Though it does appear to work in 2.2, there is a possibility of data
corruption if you swap onto a raid1 array that is resyncing. This
possibility does not exist in 2.4.
NeilBrown
Hello Neil,
Thursday, July 05, 2001, 4:13:00 PM, you wrote:
NB> On Thursday July 5, [email protected] wrote:
>> Hello linux-kernel,
>>
>> Does anyone have information on this subject ? I have the constant
>> failures with system swapping on RAID1, I just wanted to be shure
>> this may be the problem or not. It works without any problems with
>> 2.2 kernel.
NB> It certainly should work in 2.4. What sort of "constant failures" are
NB> you experiencing?
NB> Though it does appear to work in 2.2, there is a possibility of data
NB> corruption if you swap onto a raid1 array that is resyncing. This
NB> possibility does not exist in 2.4.
The problem is I'm constantly getting these X-order-allocation errors
in kernel log and after which system becomes unstable and often hangs
or leaves process which cannot be killed even by "-9" signal.

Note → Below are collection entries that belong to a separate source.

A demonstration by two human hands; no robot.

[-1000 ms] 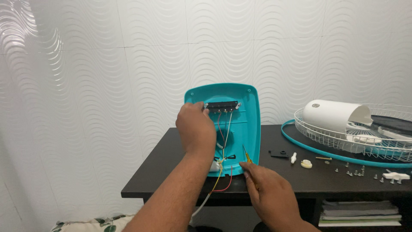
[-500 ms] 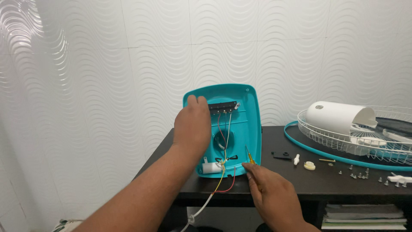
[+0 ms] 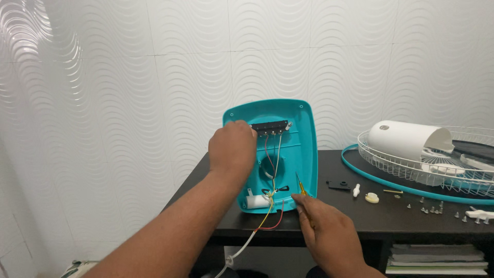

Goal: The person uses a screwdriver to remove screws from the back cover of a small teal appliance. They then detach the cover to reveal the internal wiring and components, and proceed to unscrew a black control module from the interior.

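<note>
At the centre of the frame the left hand (image 3: 232, 146) grips the upper left edge of a teal plastic fan base shell (image 3: 303, 149), fingers curled around it, holding it upright on the near edge of the dark wooden table (image 3: 360, 219) with its wired inside facing out. Just right of it and lower, the right hand (image 3: 329, 234) pinches a thin yellow-handled screwdriver (image 3: 299, 184), tip up beside the shell's bottom right corner. Further right lie small white plastic parts and loose screws (image 3: 429, 209), then a white wire fan guard with a white motor housing (image 3: 411, 140).
</note>
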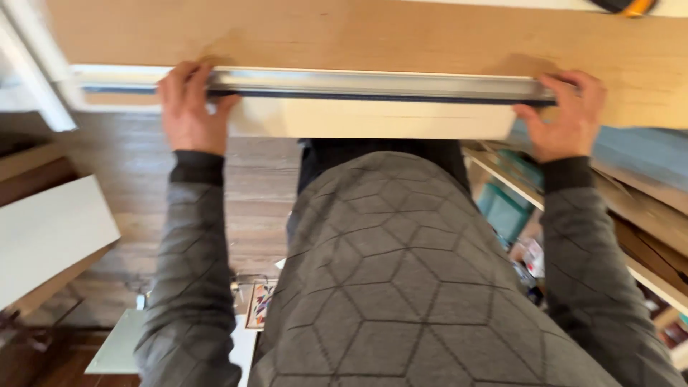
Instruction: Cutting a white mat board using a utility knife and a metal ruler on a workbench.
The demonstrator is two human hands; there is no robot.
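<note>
At the far left a white board [50, 236] leans out over the dark wooden floor [244, 193], well apart from your arms; above it a white strip [32, 75] runs slantwise toward the top edge of the view.

Your left hand [188, 107] comes next; its fingers [179, 75] curl up over the left end of a long metal rail [373, 87], and the thumb hooks beneath it, so the hand is clamped on the rail rather than spread flat. The rail lies level across the near edge of a pale wooden panel [373, 32], touching it along its length; a dark groove runs under its bright upper face. Just below the rail's middle sits a white slab [373, 118], lying against the rail and between your two wrists.

Your torso in a grey quilted top [401, 287] fills the centre below; beside it on the floor, near your left sleeve, lie a pale sheet [118, 344] and a small patterned card [259, 304].

Your right hand [570, 115] holds the rail's right end; the fingers fold over the top and the thumb presses against the near side, closed on it. Right of that a light wooden shelf [645, 276] slants away, with teal items [505, 208] and blurred clutter below that you cannot make out; an orange and black tool [627, 6] peeks in at the top right corner.
</note>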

Installed debuggin patches produce the following allocation paths:
> Jun 20 05:56:14 tor kernel: Call Trace: [__get_free_pages+20/36]

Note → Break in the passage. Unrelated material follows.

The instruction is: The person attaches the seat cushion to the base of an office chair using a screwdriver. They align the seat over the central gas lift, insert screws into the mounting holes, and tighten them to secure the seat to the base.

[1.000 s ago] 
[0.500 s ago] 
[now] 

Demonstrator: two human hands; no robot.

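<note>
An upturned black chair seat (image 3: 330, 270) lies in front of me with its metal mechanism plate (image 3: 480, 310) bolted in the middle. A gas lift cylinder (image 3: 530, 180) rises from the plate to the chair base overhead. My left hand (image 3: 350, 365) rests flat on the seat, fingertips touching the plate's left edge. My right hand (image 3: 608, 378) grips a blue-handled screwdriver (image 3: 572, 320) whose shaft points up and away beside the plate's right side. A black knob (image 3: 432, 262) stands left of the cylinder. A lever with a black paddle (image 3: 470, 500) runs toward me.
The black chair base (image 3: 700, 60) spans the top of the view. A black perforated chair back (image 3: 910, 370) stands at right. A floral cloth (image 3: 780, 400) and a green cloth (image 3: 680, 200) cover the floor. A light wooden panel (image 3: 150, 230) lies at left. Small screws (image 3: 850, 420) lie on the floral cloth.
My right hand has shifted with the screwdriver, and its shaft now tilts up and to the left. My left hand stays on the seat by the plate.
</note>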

> [__get_free_pages+20/36] [kmem_cache_grow+187/520] [kmalloc+183/224]
> [raid1_alloc_r1bh+105/256] [raid1_make_request+832/852]

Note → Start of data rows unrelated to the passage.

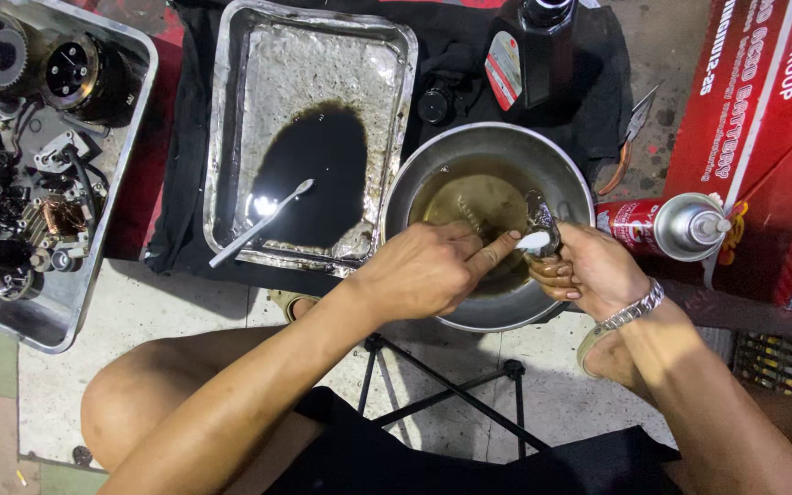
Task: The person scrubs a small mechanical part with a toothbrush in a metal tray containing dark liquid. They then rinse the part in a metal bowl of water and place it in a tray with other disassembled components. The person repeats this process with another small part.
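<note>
Head-camera view: both hands meet over the near rim of a round metal basin (497, 147) of amber liquid. Right hand (593, 270) is curled around a small shiny metal part (540, 231); left hand (428, 266) is loosely closed, forefinger pressing that part. Left of the basin, just beside it, lies a rectangular tray (231, 110) pooled with black oil, brush (260, 223) inside. Far left, a tray of engine parts (38, 137). Right, a red spray can (666, 225) on its side, beside a red carton (763, 119); a black bottle (533, 55) stands beyond.
</note>
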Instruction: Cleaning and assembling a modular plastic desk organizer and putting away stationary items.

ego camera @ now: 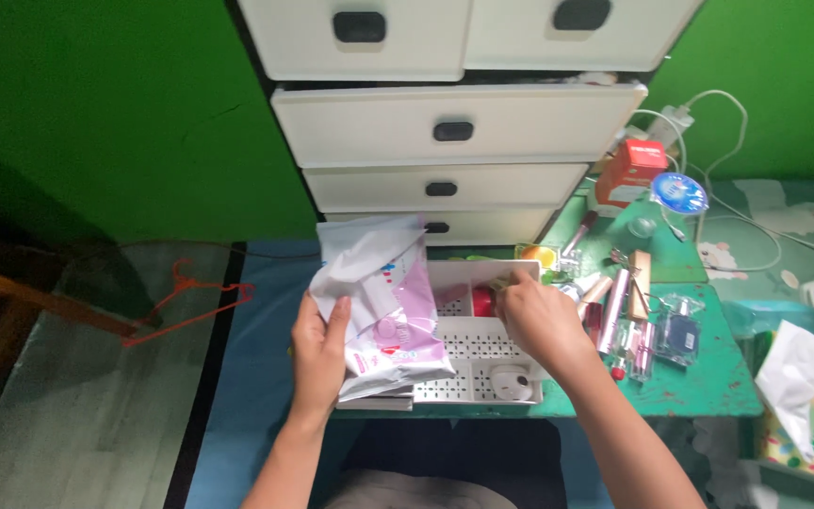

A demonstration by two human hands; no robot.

> [raid1_make_request+80/852]
> Jun 20 05:56:14 tor kernel: [md_make_request+79/124]
> [generic_make_request+293/308] [submit_bh+87/116] [brw_page+143/160]
> [rw_swap_page_base+336/428] [rw_swap_page+112/184] [swap_writepage+120/128]
> [page_launder+644/2132]
> Jun 20 05:56:14 tor kernel: [do_try_to_free_pages+52/124]
> [kswapd+89/228] [kernel_thread+40/56]
>
one more trace:
SR>>Jun 19 09:50:08 garnet kernel: __alloc_pages: 0-order allocation failed.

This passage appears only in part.